▶ **Task prompt**:
Copy out every line of the data that has the word "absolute" somewhere in it.

▶ **Data provided**:
Segment Open
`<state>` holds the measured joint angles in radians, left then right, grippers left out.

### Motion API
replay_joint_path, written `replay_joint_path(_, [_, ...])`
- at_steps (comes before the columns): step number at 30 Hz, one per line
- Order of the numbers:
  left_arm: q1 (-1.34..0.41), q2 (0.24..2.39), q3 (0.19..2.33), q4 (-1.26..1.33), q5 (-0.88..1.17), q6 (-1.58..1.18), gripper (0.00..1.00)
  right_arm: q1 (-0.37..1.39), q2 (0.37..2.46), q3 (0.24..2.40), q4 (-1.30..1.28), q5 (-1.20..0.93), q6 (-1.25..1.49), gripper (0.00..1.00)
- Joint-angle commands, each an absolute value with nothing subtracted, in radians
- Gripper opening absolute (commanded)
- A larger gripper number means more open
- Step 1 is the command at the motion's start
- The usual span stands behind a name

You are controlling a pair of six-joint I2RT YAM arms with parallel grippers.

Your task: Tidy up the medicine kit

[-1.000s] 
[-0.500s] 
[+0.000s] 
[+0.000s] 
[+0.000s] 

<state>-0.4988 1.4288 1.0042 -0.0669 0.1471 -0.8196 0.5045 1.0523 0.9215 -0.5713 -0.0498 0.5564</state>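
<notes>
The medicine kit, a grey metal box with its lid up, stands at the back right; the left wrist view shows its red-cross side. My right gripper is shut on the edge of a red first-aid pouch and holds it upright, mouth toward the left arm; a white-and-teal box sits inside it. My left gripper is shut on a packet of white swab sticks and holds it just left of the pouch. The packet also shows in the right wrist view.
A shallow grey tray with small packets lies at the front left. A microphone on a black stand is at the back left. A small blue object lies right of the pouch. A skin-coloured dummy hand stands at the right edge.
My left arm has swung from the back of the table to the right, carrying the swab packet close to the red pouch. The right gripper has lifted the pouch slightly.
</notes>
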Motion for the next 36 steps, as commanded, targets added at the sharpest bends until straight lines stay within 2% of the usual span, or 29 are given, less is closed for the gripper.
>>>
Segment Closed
▶ **Answer for the task**:
- Joint-angle commands, each an absolute value with nothing subtracted, in radians
- Gripper opening absolute (commanded)

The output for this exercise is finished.